/---

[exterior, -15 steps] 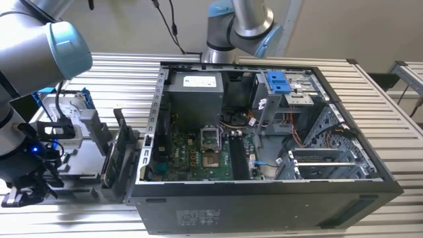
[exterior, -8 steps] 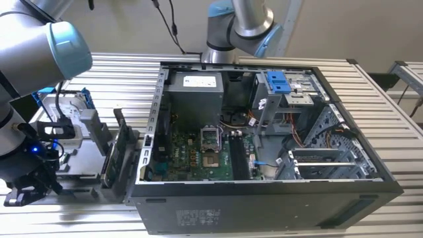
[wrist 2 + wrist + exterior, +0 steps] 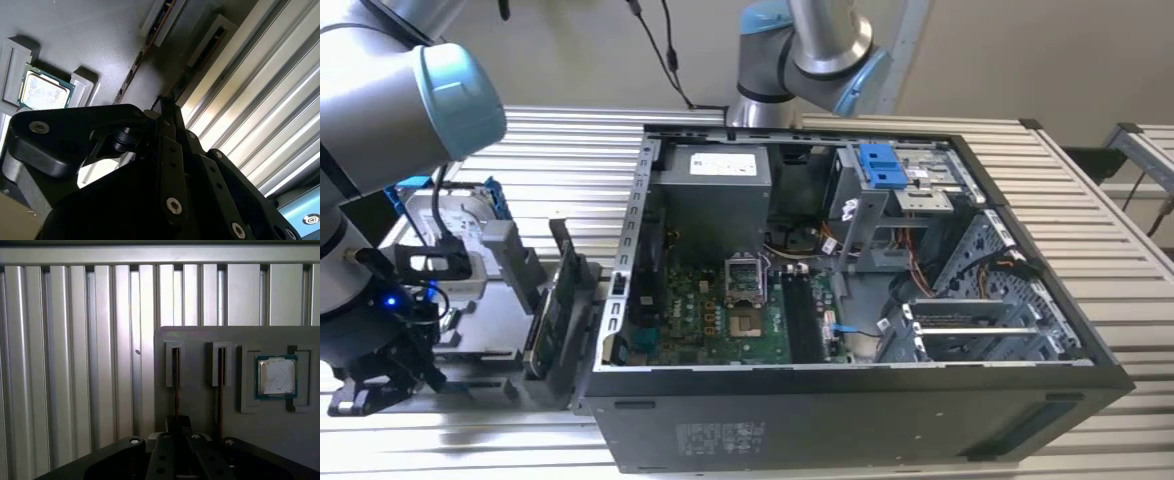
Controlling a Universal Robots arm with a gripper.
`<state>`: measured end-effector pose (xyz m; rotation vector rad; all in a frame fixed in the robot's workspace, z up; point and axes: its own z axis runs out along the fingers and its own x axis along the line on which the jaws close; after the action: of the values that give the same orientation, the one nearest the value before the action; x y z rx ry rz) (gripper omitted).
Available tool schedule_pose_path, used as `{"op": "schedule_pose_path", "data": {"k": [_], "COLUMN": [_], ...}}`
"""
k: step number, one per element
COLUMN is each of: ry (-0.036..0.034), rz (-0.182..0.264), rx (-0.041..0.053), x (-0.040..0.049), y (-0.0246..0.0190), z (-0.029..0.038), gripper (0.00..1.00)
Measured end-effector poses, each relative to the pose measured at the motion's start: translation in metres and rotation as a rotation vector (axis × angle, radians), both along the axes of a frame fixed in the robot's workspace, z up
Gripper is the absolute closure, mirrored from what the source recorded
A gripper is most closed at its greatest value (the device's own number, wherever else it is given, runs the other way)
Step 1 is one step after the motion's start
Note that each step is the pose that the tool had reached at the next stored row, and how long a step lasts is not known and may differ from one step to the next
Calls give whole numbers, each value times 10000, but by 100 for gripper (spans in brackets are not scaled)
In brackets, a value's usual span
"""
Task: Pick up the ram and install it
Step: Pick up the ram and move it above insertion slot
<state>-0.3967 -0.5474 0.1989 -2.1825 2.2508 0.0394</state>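
Black linkage of your end effector [image 3: 177, 424] sits closest to the lens in both wrist views. Tips drawn narrow, nearly together. They meet on the line of the ram [image 3: 176, 375], at its near end. It reads as a pinch on the board's edge, but the contact itself is hidden behind the tips.

Ram stands on edge in a slot of the grey holder [image 3: 200, 335]. It is the slot nearest the holder's side edge, with bare worktop [image 3: 75, 365] slats just beyond. Its long axis runs straight away from the end effector, toward the holder's far edge.

Second stick [image 3: 220, 390] stands parallel, between the ram and the chip [image 3: 276, 376].

Case [image 3: 854, 420] lies well apart from your end effector, toward the exterior view's right, open side up.
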Motion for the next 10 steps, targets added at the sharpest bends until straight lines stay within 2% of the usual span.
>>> {"op": "schedule_pose_path", "data": {"k": [5, 10], "ry": [-1, 0], "rz": [2, 2], "rx": [1, 0], "x": [0, 0], "y": [0, 0], "z": [3, 60], "gripper": [86, 86]}}
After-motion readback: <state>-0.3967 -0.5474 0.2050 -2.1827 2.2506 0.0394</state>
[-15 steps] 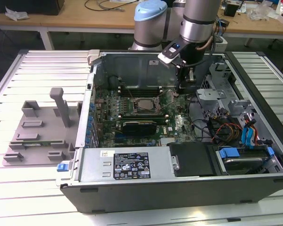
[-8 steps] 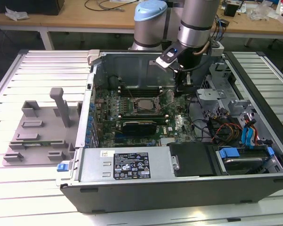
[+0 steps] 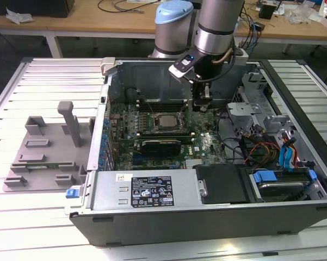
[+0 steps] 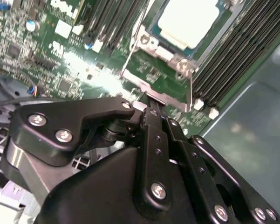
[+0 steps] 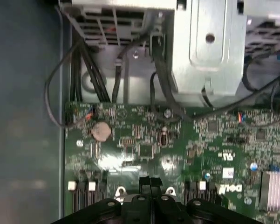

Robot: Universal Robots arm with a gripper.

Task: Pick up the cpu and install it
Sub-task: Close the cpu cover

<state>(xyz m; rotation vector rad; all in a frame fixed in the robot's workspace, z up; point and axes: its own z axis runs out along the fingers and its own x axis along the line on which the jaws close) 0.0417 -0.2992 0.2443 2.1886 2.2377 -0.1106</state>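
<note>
The gripper (image 3: 202,104) hangs low over the green board (image 5: 144,140). Its fingers are drawn nearly together with only a thin slit between them, and they grip nothing. The cpu (image 4: 188,21) lies free of the tool, just ahead of the fingertips and below them, resting in its metal socket frame (image 4: 151,46) with its silver top up.

The tips sit close to that frame and to the memory slots (image 4: 237,56). A sideways drift could likely snag the frame or scrape small parts. Pressing on a chip that isn't seated flat could bend contacts.
</note>
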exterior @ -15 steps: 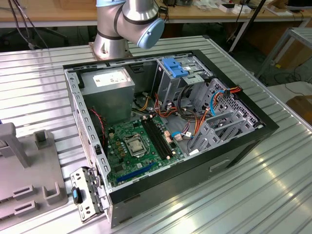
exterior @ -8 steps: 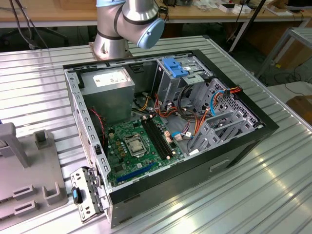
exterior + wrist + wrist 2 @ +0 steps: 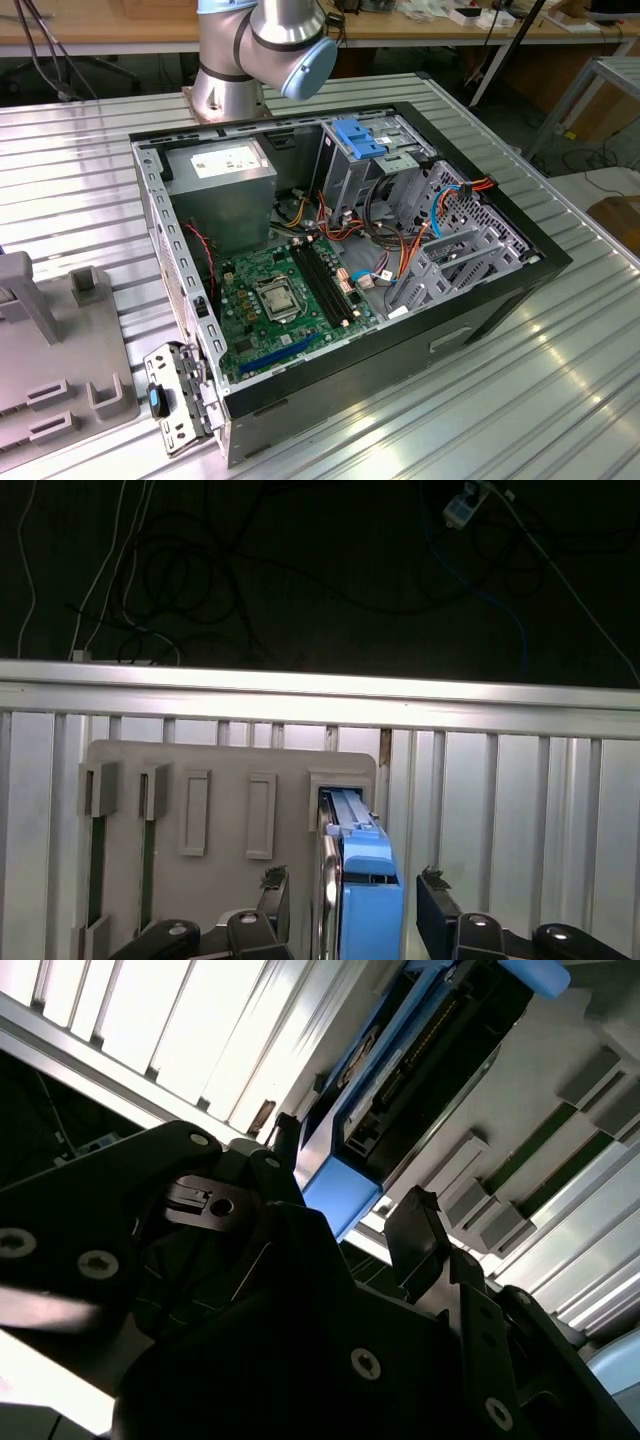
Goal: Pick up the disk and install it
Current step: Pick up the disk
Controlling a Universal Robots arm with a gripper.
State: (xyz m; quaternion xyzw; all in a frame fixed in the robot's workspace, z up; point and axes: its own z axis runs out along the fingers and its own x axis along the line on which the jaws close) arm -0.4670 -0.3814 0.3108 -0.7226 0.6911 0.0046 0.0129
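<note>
The disk (image 3: pixel 366 905), grey metal in a bright blue carrier, stands on edge in a slot of a grey holder plate (image 3: pixel 215 765). My gripper (image 3: pixel 355 882) is open and straddles it. One dark fingertip (image 3: pixel 276 880) is on one side and the other on the opposite side, each with a small gap to the disk. In the second wrist view the disk (image 3: pixel 415 1070) has its blue corner between the same two fingertips (image 3: pixel 420 1215) of the gripper (image 3: pixel 352 1168).
An open computer case (image 3: pixel 340 260) lies on the ribbed metal table (image 3: pixel 560 400), with a motherboard, cables and a grey drive bay topped by a blue bracket (image 3: pixel 362 136). The grey holder plate (image 3: pixel 60 350) sits at the exterior view's left. The table's edge (image 3: pixel 320 695) runs just beyond the holder.
</note>
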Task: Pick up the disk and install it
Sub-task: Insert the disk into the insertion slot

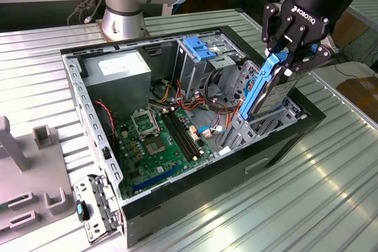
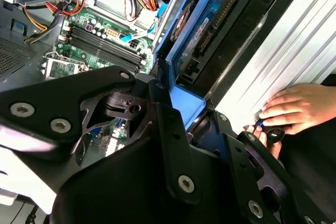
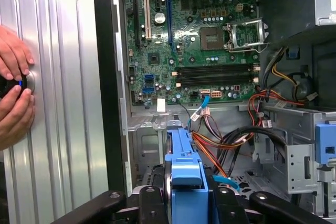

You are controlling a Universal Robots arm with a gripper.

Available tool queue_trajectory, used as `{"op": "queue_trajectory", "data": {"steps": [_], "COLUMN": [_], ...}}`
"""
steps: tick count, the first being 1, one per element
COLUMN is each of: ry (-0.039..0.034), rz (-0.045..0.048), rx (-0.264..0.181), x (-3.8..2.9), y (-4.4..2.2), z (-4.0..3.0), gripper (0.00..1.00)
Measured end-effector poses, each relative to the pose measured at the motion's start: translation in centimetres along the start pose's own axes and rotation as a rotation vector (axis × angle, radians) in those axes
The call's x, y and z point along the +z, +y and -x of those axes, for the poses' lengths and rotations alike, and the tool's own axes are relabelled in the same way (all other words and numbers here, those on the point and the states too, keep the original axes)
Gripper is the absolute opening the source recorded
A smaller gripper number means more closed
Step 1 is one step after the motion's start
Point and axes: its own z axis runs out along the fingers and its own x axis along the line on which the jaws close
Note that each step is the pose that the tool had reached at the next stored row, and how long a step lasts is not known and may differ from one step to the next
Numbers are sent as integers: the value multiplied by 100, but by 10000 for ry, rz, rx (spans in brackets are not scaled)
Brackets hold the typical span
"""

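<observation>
We see the gripper clenched on the upper end of the disk, its fingers pressing the disk from both sides. The disk stands on edge and tilted, with its blue frame facing the exterior view's left. Its lower end is down among the grey brackets of the bay, at the right end of the open case. The case lies on a ribbed metal table.

Inside the case the green motherboard lies flat toward the near left. At the far side stands a silver cage topped by a blue latch, just left of the disk, with loose red and orange wires between them.

In the first wrist view the frame of the disk rises between the black fingers, and the motherboard lies beyond it. Outside the case wall, two hands rest on the table around a small dark knob — one on each side of it. The second wrist view shows the circuit-board face of the disk and one hand on the table beside the case.
</observation>
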Motion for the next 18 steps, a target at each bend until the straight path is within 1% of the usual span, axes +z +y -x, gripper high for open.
{"op": "queue_trajectory", "data": {"steps": [1, 8, 9, 10, 15, 16, 17, 18], "ry": [-7, 0, -1, 0, -1, -6, -6, -10], "rz": [-1, 0, 0, 0, 0, 0, -1, 0], "rx": [0, -1, 0, -1, 0, -1, 0, 1], "x": [3, 2, 2, 2, 4, 15, 25, 49], "y": [0, 0, 0, 0, 0, -8, -9, -9], "z": [0, 0, 0, 0, 0, 1, 1, 0], "gripper": [37, 37, 38, 45, 45, 43, 37, 37]}}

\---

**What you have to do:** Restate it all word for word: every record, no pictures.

**Result for this task:**
[exterior, -15 steps] 
[exterior, -8 steps] 
[wrist 2 + wrist + exterior, +0 steps] 
Controlling a Universal Robots arm with a gripper.
`<state>`: measured end-effector pose (xyz m; rotation vector rad; all in a frame fixed in the robot's workspace, z up; point and axes: its own z axis runs out along the fingers and its own x axis along the line on which the jaws close; after the action: of the values that give the same orientation, the one nearest the value before the action; x y z rx ry rz) (gripper omitted).
Available tool schedule_pose_path, used as `{"op": "schedule_pose_path", "data": {"k": [_], "COLUMN": [_], ...}}`
"""
k: step number, one per element
COLUMN is each of: ry (-0.036..0.034), rz (-0.182..0.264), rx (-0.041..0.053), x (-0.040..0.049), y (-0.0246..0.0190), z (-0.029..0.038), gripper (0.00..1.00)
Measured end-effector poses, each relative to the pose measured at the motion's start: translation in metres and rotation as a rotation vector (axis × angle, radians), both along the axes of a frame fixed in the robot's workspace, z up
Gripper is the absolute closure, mirrored from what the source recorded
A gripper is most closed at its greatest value (the device's own number, wherever else it is given, runs the other way)
Step 1 is one step after the motion's start
Note that each step is the pose that the tool had reached at the next stored row, and how long a step lasts is not known and may differ from one step to the next
Calls give whole numbers, each value times 10000, but by 100 for gripper (spans in brackets are not scaled)
In brackets, a value's usual span
"""
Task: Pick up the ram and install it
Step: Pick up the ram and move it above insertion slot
<state>-0.3967 -0.5474 0.1989 -2.1825 2.2508 0.0394</state>
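Black linkage of your end effector [image 3: 177, 424] sits closest to the lens in both wrist views. Tips drawn narrow, nearly together. They meet on the line of the ram [image 3: 176, 375], at its near end. It reads as a pinch on the board's edge, but the contact itself is hidden behind the tips.

Ram stands on edge in a slot of the grey holder [image 3: 200, 335]. It is the slot nearest the holder's side edge, with bare worktop [image 3: 75, 365] slats just beyond. Its long axis runs straight away from the end effector, toward the holder's far edge.

Second stick [image 3: 220, 390] stands parallel, between the ram and the chip [image 3: 276, 376].

Case [image 3: 854, 420] lies well apart from your end effector, toward the exterior view's right, open side up.
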Motion for the next 10 steps, targets added at the sharpest bends until straight lines stay within 2% of the usual span.
>>> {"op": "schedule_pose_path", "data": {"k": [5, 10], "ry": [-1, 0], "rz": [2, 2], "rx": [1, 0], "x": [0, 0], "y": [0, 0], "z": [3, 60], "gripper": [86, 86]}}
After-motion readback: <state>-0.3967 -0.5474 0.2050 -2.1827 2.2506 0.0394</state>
[-15 steps] 
[-8 steps] 
[+0 steps] 
[+0 steps] 
[+0 steps] 

Robot: Universal Robots arm with a gripper.

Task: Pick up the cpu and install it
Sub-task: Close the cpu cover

<state>(xyz m; rotation vector rad; all in a frame fixed in the robot's workspace, z up; point and axes: its own z axis runs out along the fingers and its own x axis along the line on which the jaws close) 0.0417 -0.2992 0.2443 2.1886 2.2377 -0.1106</state>
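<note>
The gripper (image 3: 202,104) hangs low over the green board (image 5: 144,140). Its fingers are drawn nearly together with only a thin slit between them, and they grip nothing. The cpu (image 4: 188,21) lies free of the tool, just ahead of the fingertips and below them, resting in its metal socket frame (image 4: 151,46) with its silver top up.

The tips sit close to that frame and to the memory slots (image 4: 237,56). A sideways drift could likely snag the frame or scrape small parts. Pressing on a chip that isn't seated flat could bend contacts.
</note>
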exterior @ -15 steps: 
exterior @ -8 steps: 
exterior + wrist + wrist 2 @ +0 steps: 
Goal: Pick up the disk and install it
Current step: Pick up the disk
Controlling a Universal Robots arm with a gripper.
State: (xyz m; quaternion xyzw; all in a frame fixed in the robot's workspace, z up; point and axes: its own z axis runs out along the fingers and its own x axis along the line on which the jaws close) arm -0.4670 -0.3814 0.3108 -0.7226 0.6911 0.0046 0.0129
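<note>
The disk (image 3: pixel 366 905), grey metal in a bright blue carrier, stands on edge in a slot of a grey holder plate (image 3: pixel 215 765). My gripper (image 3: pixel 355 882) is open and straddles it. One dark fingertip (image 3: pixel 276 880) is on one side and the other on the opposite side, each with a small gap to the disk. In the second wrist view the disk (image 3: pixel 415 1070) has its blue corner between the same two fingertips (image 3: pixel 420 1215) of the gripper (image 3: pixel 352 1168).
An open computer case (image 3: pixel 340 260) lies on the ribbed metal table (image 3: pixel 560 400), with a motherboard, cables and a grey drive bay topped by a blue bracket (image 3: pixel 362 136). The grey holder plate (image 3: pixel 60 350) sits at the exterior view's left. The table's edge (image 3: pixel 320 695) runs just beyond the holder.
</note>
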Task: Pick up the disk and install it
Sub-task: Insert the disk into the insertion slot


You are controlling a Universal Robots arm with a gripper.

Available tool queue_trajectory, used as `{"op": "queue_trajectory", "data": {"steps": [_], "COLUMN": [_], ...}}`
"""
steps: tick count, the first being 1, one per element
COLUMN is each of: ry (-0.039..0.034), rz (-0.045..0.048), rx (-0.264..0.181), x (-3.8..2.9), y (-4.4..2.2), z (-4.0..3.0), gripper (0.00..1.00)
Measured end-effector poses, each relative to the pose measured at the motion's start: translation in centimetres along the start pose's own axes and rotation as a rotation vector (axis × angle, radians) in those axes
The call's x, y and z point along the +z, +y and -x of those axes, for the poses' lengths and rotations alike, and the tool's own axes are relabelled in the same way (all other words and numbers here, those on the point and the states too, keep the original axes)
Gripper is the absolute opening the source recorded
A smaller gripper number means more closed
Step 1 is one step after the motion's start
Point and axes: its own z axis runs out along the fingers and its own x axis along the line on which the jaws close
Note that each step is the pose that the tool had reached at the next stored row, and how long a step lasts is not known and may differ from one step to the next
Numbers are sent as integers: the value multiplied by 100, but by 10000 for ry, rz, rx (spans in brackets are not scaled)
Brackets hold the typical span
"""

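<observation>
We see the gripper clenched on the upper end of the disk, its fingers pressing the disk from both sides. The disk stands on edge and tilted, with its blue frame facing the exterior view's left. Its lower end is down among the grey brackets of the bay, at the right end of the open case. The case lies on a ribbed metal table.

Inside the case the green motherboard lies flat toward the near left. At the far side stands a silver cage topped by a blue latch, just left of the disk, with loose red and orange wires between them.

In the first wrist view the frame of the disk rises between the black fingers, and the motherboard lies beyond it. Outside the case wall, two hands rest on the table around a small dark knob — one on each side of it. The second wrist view shows the circuit-board face of the disk and one hand on the table beside the case.
</observation>
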Motion for the next 18 steps, a target at each bend until the straight path is within 1% of the usual span, axes +z +y -x, gripper high for open.
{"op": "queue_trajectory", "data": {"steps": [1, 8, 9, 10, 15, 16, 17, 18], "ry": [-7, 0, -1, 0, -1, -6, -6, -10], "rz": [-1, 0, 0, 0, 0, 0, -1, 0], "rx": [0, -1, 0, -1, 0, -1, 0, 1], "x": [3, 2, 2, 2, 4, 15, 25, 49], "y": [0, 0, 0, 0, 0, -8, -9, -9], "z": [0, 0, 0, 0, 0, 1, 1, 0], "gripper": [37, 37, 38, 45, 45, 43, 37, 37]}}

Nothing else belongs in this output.